Electoral Vote

Politics Web Scraping

Tracking US politician’s in the news.

Eugene https://fizzics.netlify.app
10-10-2021

Electoral-vote.com is one of my favourite websites. It gives a daily digest of news pertaining to US elections, usually getting around 11:00 GMT, syncing pretty well with my mid-morning coffee. It’s written by Andrew Tanenbaum (who wrote Minix, a pioneering Unix-like system), and Christopher Bates (an American historian based in UCLA). It combines facts and opinions an edgy sense of humour that makes it a compelling read.

Of course, for the past few years, US President #45 has loomed large over such reporting, so I thought it’d be interesting to look back and see his presence, measured by how often he is name-checked on the site, has changed over time. Hence a little time series chart.

As well as tracking Trump, we also followed mentions of Clinton and Biden. I just counted how often the names appeared, so Trump could refer to him or his children, Clinton is mostly Hillary, but it could be her husband. And we focused on the bulk of the webpage, excluding headers and footers. Here’s how it was done:

ev_mentions <- function(url) {
  w <- rvest::read_html(url)
  pathway_data_html <- rvest::html_nodes(w, xml)
  ev <- rvest::html_text(pathway_data_html)
  z <- str_c(ev, collapse = T)
  biden <- str_count(z, "Biden")
  trump <- str_count(z, "Trump")
  clinton <- str_count(z, "Clinton")
  list(biden = biden,
       trump = trump,
       clinton = clinton,
       length = str_count(z))
}

xml <-  ".top-box , .news-box li , p" # the selector gadget is cool for figuring out which of the webpage are necessary

ev_time_period <- as_date(mdy("11-30-14"):today())

year <- epiyear(ev_time_period)
month <- months(ev_time_period, abbreviate = T)
day <- format.Date(ev_time_period, "%d")
urls <- glue::glue("https://www.electoral-vote.com/evp{year}/Pres/Maps/{month}{day}.html")
url_senate <- glue::glue("https://www.electoral-vote.com/evp{year}/Senate/Maps/{month}{day}.html")

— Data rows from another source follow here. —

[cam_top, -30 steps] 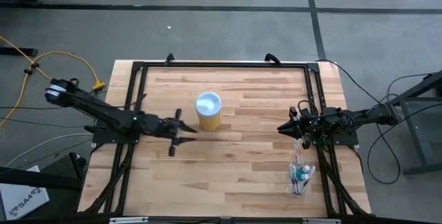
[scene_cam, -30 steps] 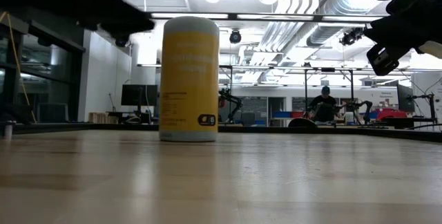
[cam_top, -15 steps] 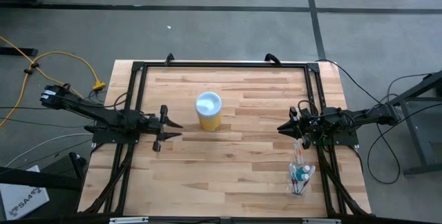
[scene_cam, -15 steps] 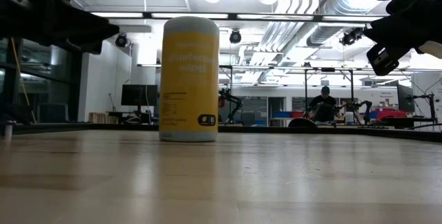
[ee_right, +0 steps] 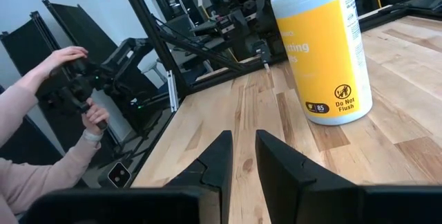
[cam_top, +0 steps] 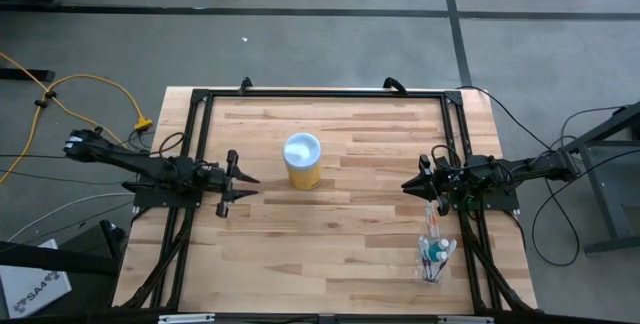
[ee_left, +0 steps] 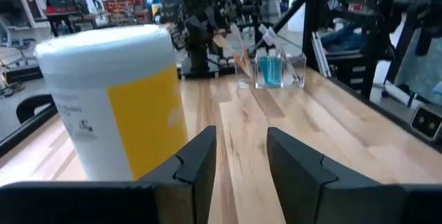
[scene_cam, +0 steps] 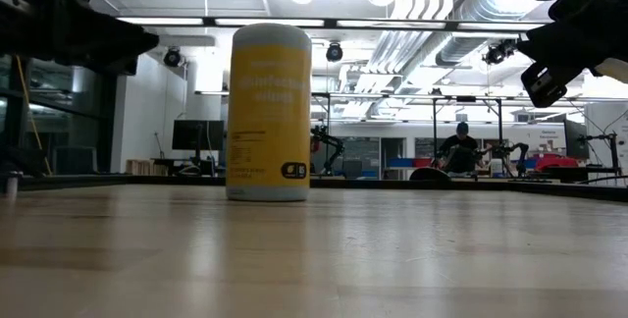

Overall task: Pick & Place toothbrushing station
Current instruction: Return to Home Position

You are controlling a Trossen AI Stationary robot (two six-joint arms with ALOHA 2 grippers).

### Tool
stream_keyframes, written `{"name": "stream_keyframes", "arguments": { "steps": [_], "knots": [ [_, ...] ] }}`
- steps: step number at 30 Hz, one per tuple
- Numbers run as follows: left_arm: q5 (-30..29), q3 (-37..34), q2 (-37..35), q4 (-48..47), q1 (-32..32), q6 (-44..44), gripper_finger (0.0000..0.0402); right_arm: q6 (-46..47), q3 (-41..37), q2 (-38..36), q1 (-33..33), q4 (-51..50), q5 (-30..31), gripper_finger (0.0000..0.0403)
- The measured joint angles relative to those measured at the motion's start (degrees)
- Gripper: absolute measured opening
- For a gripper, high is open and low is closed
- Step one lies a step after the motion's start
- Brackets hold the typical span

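The clear holder cup [cam_top: 432, 260] stands at the table's near right corner. It holds teal-capped bottles, and thin toothbrushes [cam_top: 433, 222] lean out of it. It also shows in the left wrist view [ee_left: 280, 69]. My right gripper [cam_top: 406, 185] hovers at the table's right side, a little beyond the cup, open by a narrow gap and empty [ee_right: 243, 141]. My left gripper [cam_top: 248, 181] hovers at the table's left side, open and empty [ee_left: 242, 141], pointing past a yellow canister.
A yellow wipes canister with a white lid [cam_top: 302, 160] stands upright at the table's middle, toward the far side [scene_cam: 269, 112]. A black frame [cam_top: 320, 94] runs round the table. A person's hands [ee_right: 72, 79] hold a control arm beyond the table's left side.
My left gripper has drawn back toward the table's left edge, away from the yellow canister, and has turned a little about its own axis. It stays open and empty. The canister and the holder cup have not moved.
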Motion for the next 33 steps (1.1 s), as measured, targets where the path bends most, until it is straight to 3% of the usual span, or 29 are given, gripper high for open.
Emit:
{"name": "stream_keyframes", "arguments": {
  "steps": [12,16,33],
  "knots": [
    [0.57,-0.57,-16.71,-17.3,-0.02,-1.37,0.0124,0.0,-0.02,0.0,0.0,0.0,0.0,0.0057],
    [3.4,-0.65,-17.51,-17.54,-0.04,0.26,0.0124,0.0,0.0,0.02,-0.02,0.0,0.0,0.0057],
    [3.32,-0.74,-17.19,-17.54,0.35,-0.02,0.0124,0.0,-0.02,0.02,0.0,0.0,0.0,0.0057]
  ]
}}
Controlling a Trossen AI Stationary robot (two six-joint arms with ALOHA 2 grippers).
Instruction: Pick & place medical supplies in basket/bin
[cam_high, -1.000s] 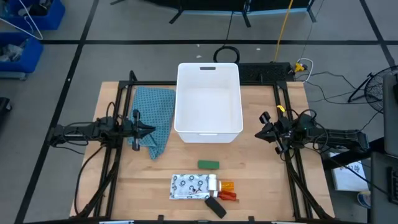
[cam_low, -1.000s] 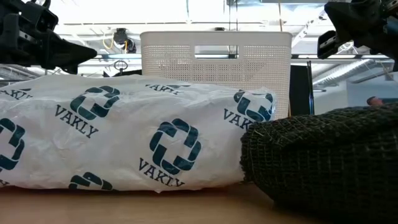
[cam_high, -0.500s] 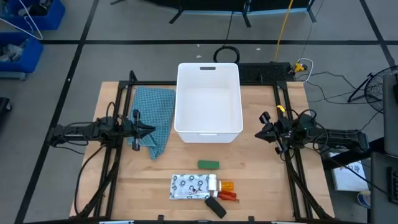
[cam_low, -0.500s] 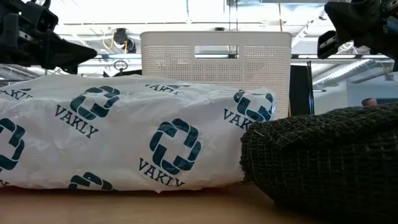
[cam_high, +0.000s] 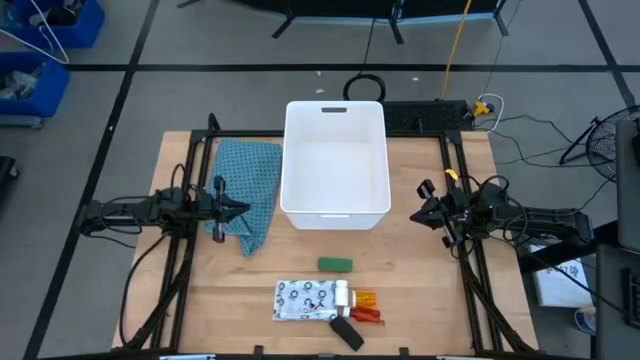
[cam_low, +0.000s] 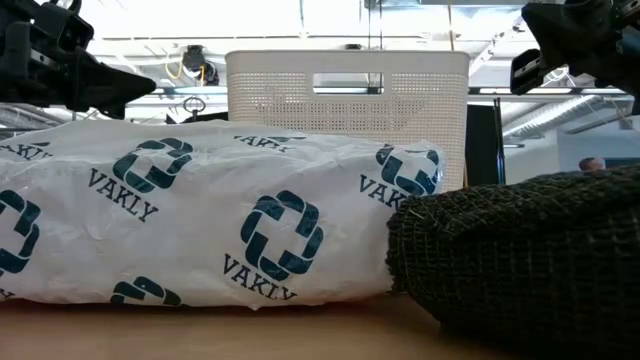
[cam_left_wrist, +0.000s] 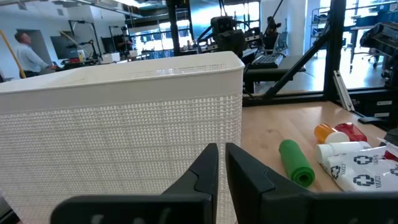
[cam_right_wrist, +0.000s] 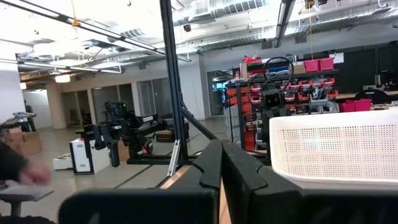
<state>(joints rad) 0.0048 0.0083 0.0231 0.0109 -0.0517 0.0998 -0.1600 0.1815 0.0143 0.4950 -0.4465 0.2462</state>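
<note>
Clearly our left gripper (cam_high: 240, 210) and right gripper (cam_high: 418, 213) hang clenched on nothing, well apart from the supplies, so we judge the green block (cam_high: 335, 265) light and stiff, best pinched across its short sides.

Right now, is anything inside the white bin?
No: the high view shows the bin bare inside, with the supplies on the table in front of it.

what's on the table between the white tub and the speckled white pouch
In the high view, only the green block lies between the white tub and the speckled pouch; the rest is bare wood.
</note>
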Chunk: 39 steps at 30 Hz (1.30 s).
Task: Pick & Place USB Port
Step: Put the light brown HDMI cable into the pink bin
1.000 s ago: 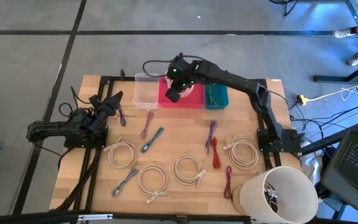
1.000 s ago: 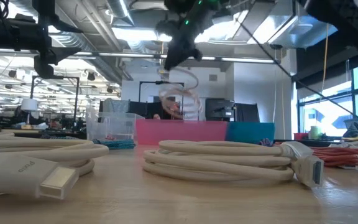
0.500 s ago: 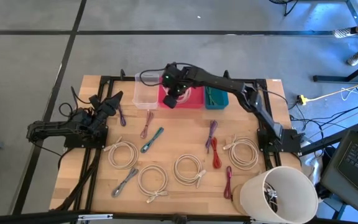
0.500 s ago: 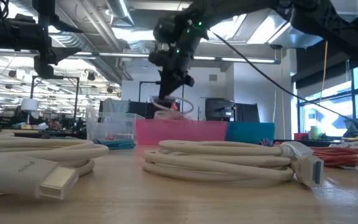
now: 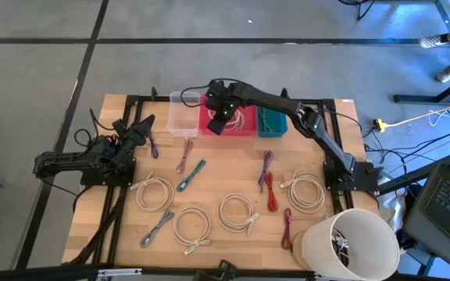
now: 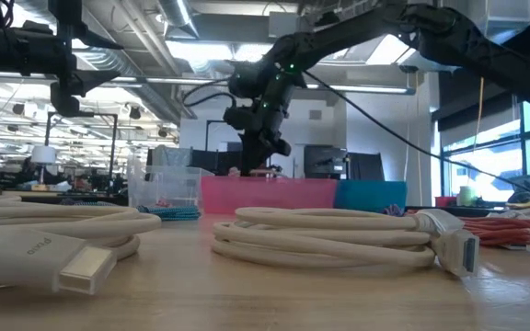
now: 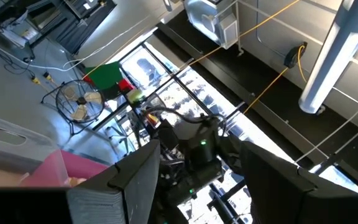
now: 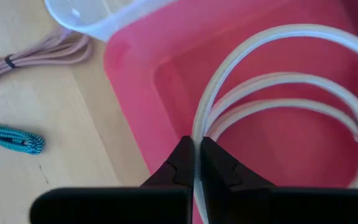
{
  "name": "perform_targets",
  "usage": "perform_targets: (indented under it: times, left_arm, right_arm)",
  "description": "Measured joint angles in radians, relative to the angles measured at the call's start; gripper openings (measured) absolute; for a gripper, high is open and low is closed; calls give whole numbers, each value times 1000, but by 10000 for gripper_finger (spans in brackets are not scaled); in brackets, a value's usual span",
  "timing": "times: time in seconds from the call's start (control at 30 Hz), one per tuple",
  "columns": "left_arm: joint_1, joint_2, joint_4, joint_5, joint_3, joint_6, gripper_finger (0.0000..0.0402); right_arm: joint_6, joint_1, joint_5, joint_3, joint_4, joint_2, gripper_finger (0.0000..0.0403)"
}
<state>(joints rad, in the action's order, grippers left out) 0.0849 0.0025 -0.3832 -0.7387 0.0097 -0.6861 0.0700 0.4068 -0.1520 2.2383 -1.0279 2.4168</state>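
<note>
Right wrist view shows the right gripper (image 8: 196, 163) pinched tight on a strand of the coiled cream USB cable (image 8: 278, 93), whose loops lie inside the pink bin (image 8: 143, 74) at the table's far edge, between a clear container (image 5: 182, 113) and a teal bin (image 5: 272, 122). From above, the left gripper (image 5: 141, 127) waits near the table's left edge, fingers spread and holding nothing
</note>
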Motion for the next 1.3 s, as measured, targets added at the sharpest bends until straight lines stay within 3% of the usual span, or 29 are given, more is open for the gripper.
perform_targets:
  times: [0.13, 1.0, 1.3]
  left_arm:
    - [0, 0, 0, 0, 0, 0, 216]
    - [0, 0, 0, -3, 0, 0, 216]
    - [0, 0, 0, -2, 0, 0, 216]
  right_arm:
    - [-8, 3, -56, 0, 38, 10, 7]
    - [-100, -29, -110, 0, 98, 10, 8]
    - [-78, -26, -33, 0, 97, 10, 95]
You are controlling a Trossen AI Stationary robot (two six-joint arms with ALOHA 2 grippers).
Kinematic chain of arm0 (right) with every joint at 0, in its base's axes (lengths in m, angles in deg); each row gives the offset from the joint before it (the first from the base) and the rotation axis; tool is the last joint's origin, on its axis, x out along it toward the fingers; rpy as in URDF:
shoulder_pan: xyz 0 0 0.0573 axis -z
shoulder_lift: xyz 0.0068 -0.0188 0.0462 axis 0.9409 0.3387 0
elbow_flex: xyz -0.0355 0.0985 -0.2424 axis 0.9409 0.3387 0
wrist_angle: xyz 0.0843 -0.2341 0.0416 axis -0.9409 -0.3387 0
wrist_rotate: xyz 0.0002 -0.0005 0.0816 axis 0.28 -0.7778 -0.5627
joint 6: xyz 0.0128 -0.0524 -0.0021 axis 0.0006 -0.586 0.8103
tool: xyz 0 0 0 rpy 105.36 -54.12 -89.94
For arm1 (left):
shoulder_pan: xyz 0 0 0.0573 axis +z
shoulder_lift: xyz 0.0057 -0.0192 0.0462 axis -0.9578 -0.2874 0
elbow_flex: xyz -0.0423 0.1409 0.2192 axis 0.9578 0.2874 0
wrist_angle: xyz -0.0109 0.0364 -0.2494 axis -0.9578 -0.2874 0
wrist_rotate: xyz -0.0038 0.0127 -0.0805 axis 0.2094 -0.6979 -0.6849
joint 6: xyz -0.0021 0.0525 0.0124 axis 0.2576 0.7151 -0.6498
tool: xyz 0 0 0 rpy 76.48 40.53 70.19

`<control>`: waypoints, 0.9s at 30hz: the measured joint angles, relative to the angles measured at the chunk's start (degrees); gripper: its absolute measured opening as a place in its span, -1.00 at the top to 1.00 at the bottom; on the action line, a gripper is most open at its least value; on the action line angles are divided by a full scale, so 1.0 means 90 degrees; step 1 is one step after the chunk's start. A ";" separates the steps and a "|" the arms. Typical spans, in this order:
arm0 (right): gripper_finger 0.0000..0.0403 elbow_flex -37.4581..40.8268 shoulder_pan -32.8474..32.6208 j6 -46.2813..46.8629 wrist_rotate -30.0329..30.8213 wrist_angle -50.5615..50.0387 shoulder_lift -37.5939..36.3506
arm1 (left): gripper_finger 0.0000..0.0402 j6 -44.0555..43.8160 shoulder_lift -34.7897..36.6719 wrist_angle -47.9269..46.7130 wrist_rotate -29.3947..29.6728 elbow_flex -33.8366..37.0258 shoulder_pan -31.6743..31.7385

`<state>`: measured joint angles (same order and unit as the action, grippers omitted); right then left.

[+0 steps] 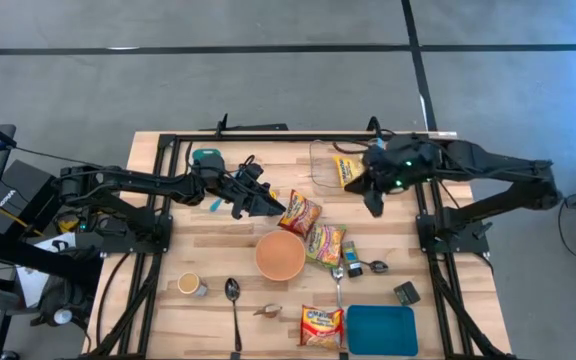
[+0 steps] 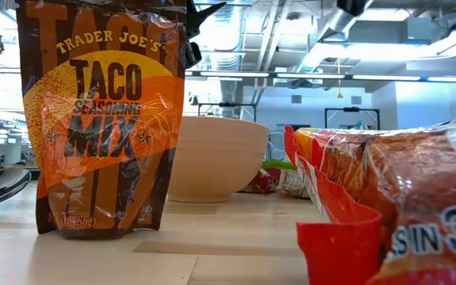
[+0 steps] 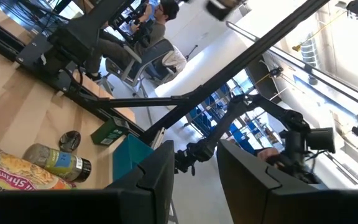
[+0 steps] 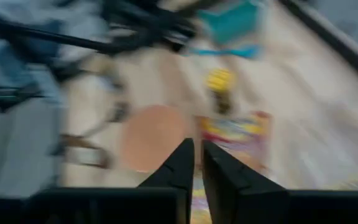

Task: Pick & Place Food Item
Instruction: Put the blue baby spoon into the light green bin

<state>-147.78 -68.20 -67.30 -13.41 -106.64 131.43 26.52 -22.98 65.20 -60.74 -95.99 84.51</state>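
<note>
A taco seasoning packet (image 1: 299,213) is held clamped at its top edge in the left end effector (image 1: 271,206), near the middle of the desk (image 1: 218,255). In the low view the same packet (image 2: 101,119) is seen upright, hanging with its bottom edge at or just above the desk surface; which cannot be told. Just beside it, on the side towards the near edge, a tan bowl (image 1: 280,255) is placed, and a second orange food packet (image 1: 325,244) lies touching or almost touching the bowl's rim.

The right end effector (image 1: 375,205) is raised above the desk near its far right part, with its two fingers (image 4: 182,168) brought nearly together and nothing between them. A clear container (image 1: 328,165) with a yellow packet (image 1: 348,172) in it is found just beside the right arm.

Around the bowl the desk is crowded. A noodle packet (image 1: 321,326) lies at the near edge, with a blue tray (image 1: 381,330) beside it. A metal spoon (image 1: 233,300) and a small cup (image 1: 190,285) are set to the left of the bowl. A small jar (image 1: 353,253) and a dark scoop (image 1: 377,267) lie to the right of the second packet. A teal object (image 1: 206,158) rests at the far left.

In the left wrist view a seated person (image 3: 148,31) is seen in the room beyond the desk.
</note>
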 joint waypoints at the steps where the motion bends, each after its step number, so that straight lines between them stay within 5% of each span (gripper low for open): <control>1: 0.94 0.0000 -0.0111 -0.0001 -0.0204 0.0190 -0.0021 | 0.42 0.0001 0.0000 -0.0001 0.0000 0.0000 0.0002; 6: 0.97 0.0000 -0.0694 -0.0293 -0.0792 0.1020 -0.0046 | 0.42 0.0000 0.0000 0.0000 0.0000 0.0000 0.0002; 13: 0.98 0.0005 -0.1156 -0.0329 -0.0790 0.1407 0.0022 | 0.42 0.0098 0.0000 0.0000 0.0002 0.0000 -0.0001; 27: 1.00 0.0005 -0.1174 -0.0261 -0.0113 0.1373 0.0060 | 0.44 0.0556 0.0002 0.1142 0.0333 0.0000 -0.0035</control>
<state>-147.74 -78.76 -69.65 -14.43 -94.29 131.98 31.53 -22.96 75.47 -57.74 -95.99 84.19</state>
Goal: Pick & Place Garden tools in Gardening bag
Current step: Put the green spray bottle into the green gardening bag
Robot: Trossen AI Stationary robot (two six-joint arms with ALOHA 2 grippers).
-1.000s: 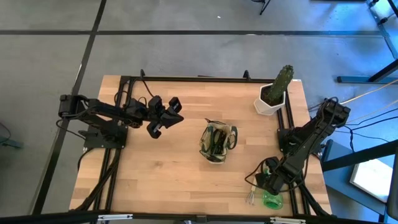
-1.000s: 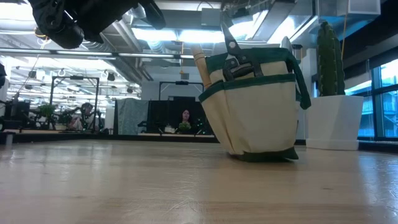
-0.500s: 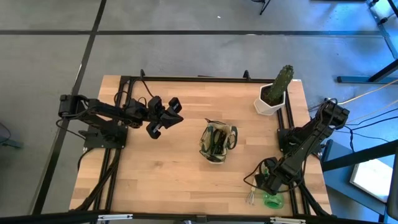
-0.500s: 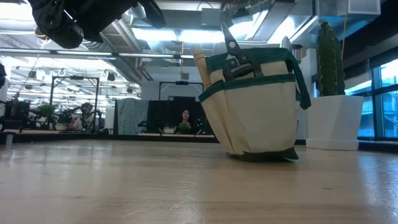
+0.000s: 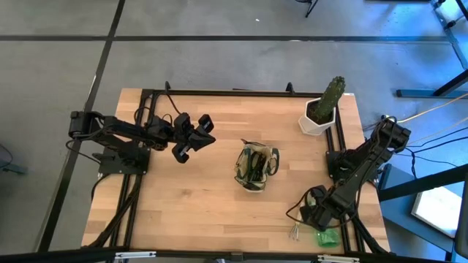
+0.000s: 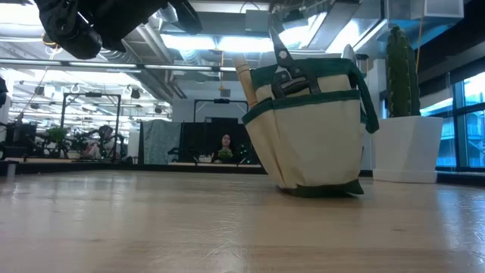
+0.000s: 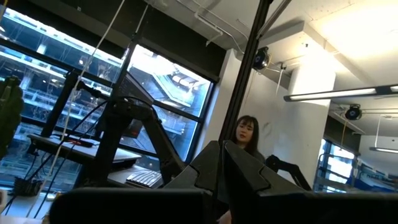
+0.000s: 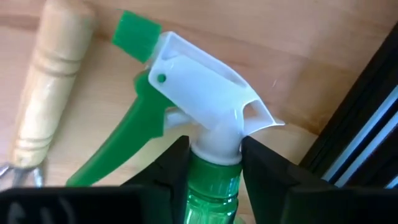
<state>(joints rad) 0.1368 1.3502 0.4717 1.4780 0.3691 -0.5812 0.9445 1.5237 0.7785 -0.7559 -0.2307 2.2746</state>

z <- z %>% mutate(quarters = quarters(date))

missing <- z %>%
  filter(length < 200)
missing_year <- lubridate::epiyear(missing$date)
missing_month <- months(missing$date, abbreviate = T)
missing_day <- format.Date(missing$date, "%d")
urls_senate <- glue::glue("https://www.electoral-vote.com/evp{missing_year}/Senate/Maps/{missing_month}{missing_day}.html")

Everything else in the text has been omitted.